Photo Gallery: Andover vs Hill-Murray
For the better part of a second, or perhaps even longer, Cayden Casey was a man with options.
Andover senior forward Logan Gravink had just avoided two attackers in his own end to chip the puck into the neutral zone and onto the stick of teammate Gavyn Thoreson. Locked into the tightest of battles where time and open space were at a premium, the Huskies' attack could barely believe what they were seeing develop: a two-on-one.
Thoreson carried the puck just past the blue line and quickly fed it across the top of the circles to his linemate trailing just a bit behind.

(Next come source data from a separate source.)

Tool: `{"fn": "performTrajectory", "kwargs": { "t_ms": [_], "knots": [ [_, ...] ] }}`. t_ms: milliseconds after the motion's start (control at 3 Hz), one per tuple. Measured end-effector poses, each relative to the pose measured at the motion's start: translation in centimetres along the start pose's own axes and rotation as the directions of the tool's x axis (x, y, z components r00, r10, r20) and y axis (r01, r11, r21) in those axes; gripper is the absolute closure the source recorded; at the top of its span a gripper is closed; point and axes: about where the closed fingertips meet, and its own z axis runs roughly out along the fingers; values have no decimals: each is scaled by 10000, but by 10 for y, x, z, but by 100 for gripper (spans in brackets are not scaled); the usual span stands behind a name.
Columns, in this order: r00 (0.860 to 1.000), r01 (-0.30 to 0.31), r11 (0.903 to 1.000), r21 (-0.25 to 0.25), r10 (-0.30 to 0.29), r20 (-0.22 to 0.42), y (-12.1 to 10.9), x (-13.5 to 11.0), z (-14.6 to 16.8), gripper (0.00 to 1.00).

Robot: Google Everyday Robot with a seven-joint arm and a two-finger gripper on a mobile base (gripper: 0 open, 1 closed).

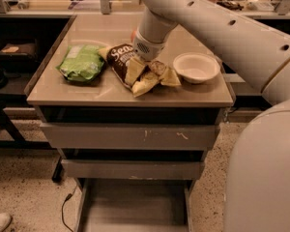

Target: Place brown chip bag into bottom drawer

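Note:
The brown chip bag, dark brown with white lettering and pale yellow ends, lies crumpled on the cabinet top, left of the bowl. My gripper comes down from the white arm and presses into the bag's bunched right part, where the folds hide its tip. The bag rests on the top surface. The bottom drawer is pulled out at floor level below the cabinet, a shallow grey tray with side rails and nothing seen in it.
A green chip bag lies left of the brown one. A white bowl stands to the right. Two scuffed grey drawers above are shut. My white arm fills the right side. A cable lies on the floor at left.

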Motion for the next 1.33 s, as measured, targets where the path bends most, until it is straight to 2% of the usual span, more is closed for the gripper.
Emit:
{"fn": "performTrajectory", "kwargs": {
  "t_ms": [667, 1000, 1333],
  "knots": [
    [10000, 0, 10000, -1, 0, -1, 0, 0, 0, 87],
    [10000, 1, 10000, -1, -1, -1, 0, 0, 0, 100],
    [10000, 1, 10000, -2, -1, -1, 0, 0, 0, 100]
  ]
}}
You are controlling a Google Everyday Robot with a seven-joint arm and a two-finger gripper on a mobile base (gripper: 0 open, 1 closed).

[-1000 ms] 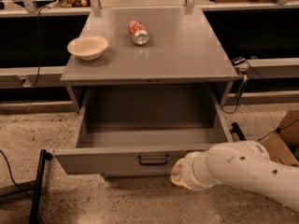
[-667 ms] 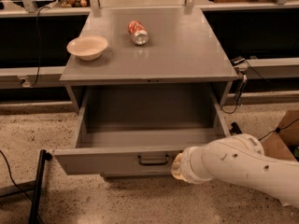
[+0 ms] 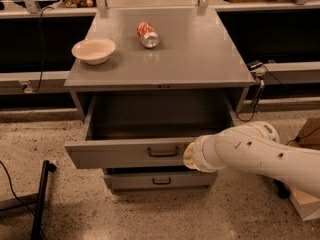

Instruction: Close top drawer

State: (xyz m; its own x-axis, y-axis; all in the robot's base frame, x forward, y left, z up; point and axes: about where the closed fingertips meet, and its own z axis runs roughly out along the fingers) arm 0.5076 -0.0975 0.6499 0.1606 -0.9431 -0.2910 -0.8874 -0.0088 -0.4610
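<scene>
The gripper [image 3: 190, 156], right of the handle [image 3: 163, 152], has pushed the top drawer [image 3: 120, 154] partly in.

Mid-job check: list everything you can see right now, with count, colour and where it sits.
cabinet: 1, grey, centre
top drawer: 1, grey, open under the cabinet's top
handle: 1, dark, centre of the top drawer's front
lower drawer: 1, grey, beneath the top drawer
bowl: 1, cream, on the cabinet, left
can: 1, red, on its side, on the cabinet, back middle
pole: 1, black, floor, lower left
arm: 1, white, coming in from the right
hand: 1, pale, at the top drawer's front, right of the handle
</scene>
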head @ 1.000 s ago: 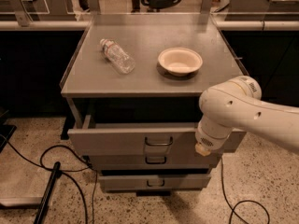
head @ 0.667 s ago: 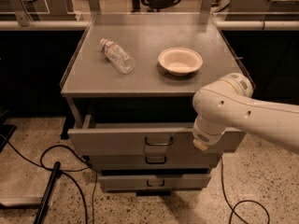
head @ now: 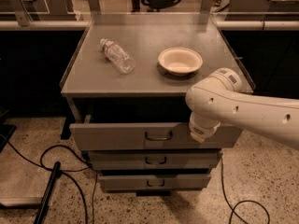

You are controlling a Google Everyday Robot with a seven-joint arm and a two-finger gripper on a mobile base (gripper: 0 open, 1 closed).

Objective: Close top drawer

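Top drawer: drawn partly out beneath the cabinet top. Gripper: set against the drawer's front panel, right of its handle, judged placed for pushing inward; its opening cannot be told.
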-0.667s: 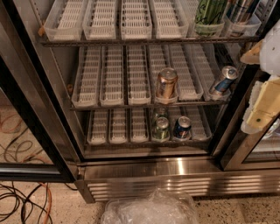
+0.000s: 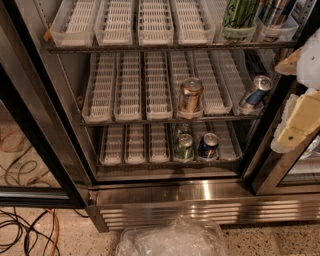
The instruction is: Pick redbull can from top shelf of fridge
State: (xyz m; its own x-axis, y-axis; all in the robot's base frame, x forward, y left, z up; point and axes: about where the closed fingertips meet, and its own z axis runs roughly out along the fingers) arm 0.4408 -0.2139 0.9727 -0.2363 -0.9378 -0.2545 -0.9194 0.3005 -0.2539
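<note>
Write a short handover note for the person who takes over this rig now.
Gripper: at the right edge, outside the fridge, apart from every can.
Redbull can: likely the blue-and-silver one at the right end of the top shelf, beside the green-and-black can, its top out of frame. A similar can leans one rack below.
Done: fridge open. Left: reach, grasp, lift out.

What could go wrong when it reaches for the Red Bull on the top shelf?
1. The redbull can stands close beside the green-and-black can on the top shelf; the gripper, at the picture's right edge, might knock that one.
2. A similar blue-and-silver can leans on the rack below and could be grabbed by mistake.
</note>
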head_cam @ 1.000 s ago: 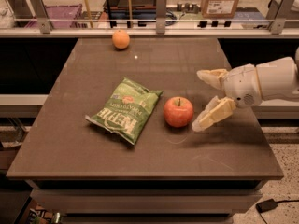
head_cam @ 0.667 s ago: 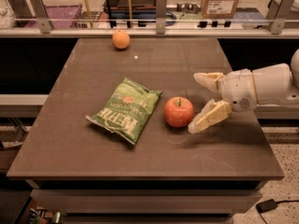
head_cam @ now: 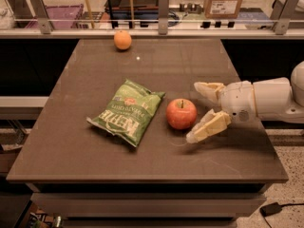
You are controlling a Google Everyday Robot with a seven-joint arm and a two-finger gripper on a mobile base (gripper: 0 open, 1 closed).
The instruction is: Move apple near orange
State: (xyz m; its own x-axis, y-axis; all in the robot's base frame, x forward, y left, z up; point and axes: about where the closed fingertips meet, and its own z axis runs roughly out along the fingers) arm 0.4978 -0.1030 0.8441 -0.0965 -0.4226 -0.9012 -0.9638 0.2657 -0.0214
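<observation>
The red apple (head_cam: 181, 113) with a short dark stem stands on the brown table (head_cam: 156, 70), right of centre. The orange (head_cam: 123, 40) sits at the table's far edge, left of centre, well away from the apple. My gripper (head_cam: 195, 112) reaches in from the right, just right of the apple. Its two cream fingers are spread open: one fingertip (head_cam: 199, 86) lies behind and to the right of the apple, the other (head_cam: 192, 137) lies at its front right. The fingers are close to the apple but do not enclose it.
A green chip bag (head_cam: 127, 112) lies flat just left of the apple, between it and the table's left side. A railing with posts (head_cam: 163, 6) runs behind the far edge. A cardboard box (head_cam: 224, 0) stands beyond the railing.
My gripper has moved left toward the apple, with its fingers still spread. The apple, the orange and the chip bag have not moved.
</observation>
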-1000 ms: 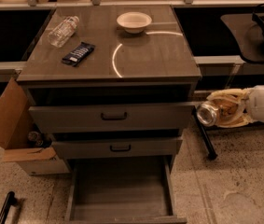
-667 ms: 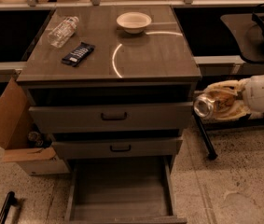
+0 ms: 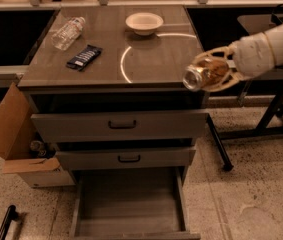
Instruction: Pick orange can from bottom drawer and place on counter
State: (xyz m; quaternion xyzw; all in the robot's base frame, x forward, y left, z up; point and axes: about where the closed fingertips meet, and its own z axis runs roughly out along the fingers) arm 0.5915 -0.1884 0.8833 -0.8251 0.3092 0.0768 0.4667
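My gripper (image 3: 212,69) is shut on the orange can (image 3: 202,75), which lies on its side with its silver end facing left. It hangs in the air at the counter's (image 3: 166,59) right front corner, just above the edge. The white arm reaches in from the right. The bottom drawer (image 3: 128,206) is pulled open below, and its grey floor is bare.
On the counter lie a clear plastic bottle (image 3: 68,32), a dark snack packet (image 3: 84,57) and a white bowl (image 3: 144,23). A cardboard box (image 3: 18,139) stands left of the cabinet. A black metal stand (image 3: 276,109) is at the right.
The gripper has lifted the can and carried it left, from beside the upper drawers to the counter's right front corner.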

A relative eternity while charging the net with the puck on your stick and the adrenaline pumping, a decision was thrust upon the Huskies’ talented junior forward to pass it back to Thoreson or take it himself.
Needless to say, Casey chose wisely.
“I guess I just got lucky,” Casey said. “I saw the (defenseman) was staying on Gavyn, so I just made a move.”
Casey waited, then executed a toe drag in the patch of ice between the bottom of the circle and crease. Once Hill-Murray goaltender Nick Erickson bit and went down, Casey calmly moved around him and beyond the goal line for a moment before his forehand found just enough room to tuck it into the back of the net.
That’s what it took for Andover (9-1-1), ranked No. 3-2A in last week’s Let’s Play Hockey coaches’ poll, to keep its winning ways intact with a dramatic 2-1 overtime victory over Hill-Murray Wednesday night at Bloomington Ice Garden.
“I thought Thoreson did a great job of moving the puck early to Casey, and the (defenseman) had a bad gap and got caught kind of in no man’s land,” Manney said. “Casey made a special move. But (Thoreson and Casey) never look each other off, they’re too unselfish. For Casey to look over and (make that play) was pretty good.”
Perhaps it was just instinct.
“I was thinking about forcing it,” Casey said. “And then, I thought, maybe I’d be better off to try and do something with it. I made the right play, apparently.”
Unselfish play seems to be working for Andover as it won its fourth straight game and second over a top-five ranked team over Hill-Murray (No. 5-2 with a 7-3 record) in as many nights.
Casey and Thoreson had a hand in both goals against Hill-Murray and rest as the team’s top two points producers. Thoreson leads the team with eight goals and 17 assists for 25 points, and Casey (8-14-24) is right behind him.
Coming off an emotional win over Cretin-Derham Hall the day before, Andover was slow to get going against a talented and disciplined Hill-Murray squad that took an early lead on its first shot. Andover, however, would answer later in the opening period, and the teams played level the rest of the way. Senior goaltender Austin Brauns settled in to stop 21 shots and improve his record to 8-1-1, lowering his goals-against-average to 1.49 while boosting his save percentage to .936. All of which puts him amongst the state’s top five goaltenders statistically.
At the other end of the ice, Brauns wasn’t shocked by what he saw Casey do with the puck.
“He always does stuff like that (in practice),” Brauns said. “He’s pretty fancy with it.”
However they come, Andover will keep welcoming the wins. The Huskies have not lost since a trip north to Moorehead on Dec. 3. Good teams find ways to win games, and the Huskies are getting the job done with whatever works.
“In overtime, those are the goals that happen,” Manney said. “There is some mistake or a puck bounces over a stick, so you just have to be ready when your opportunity comes.”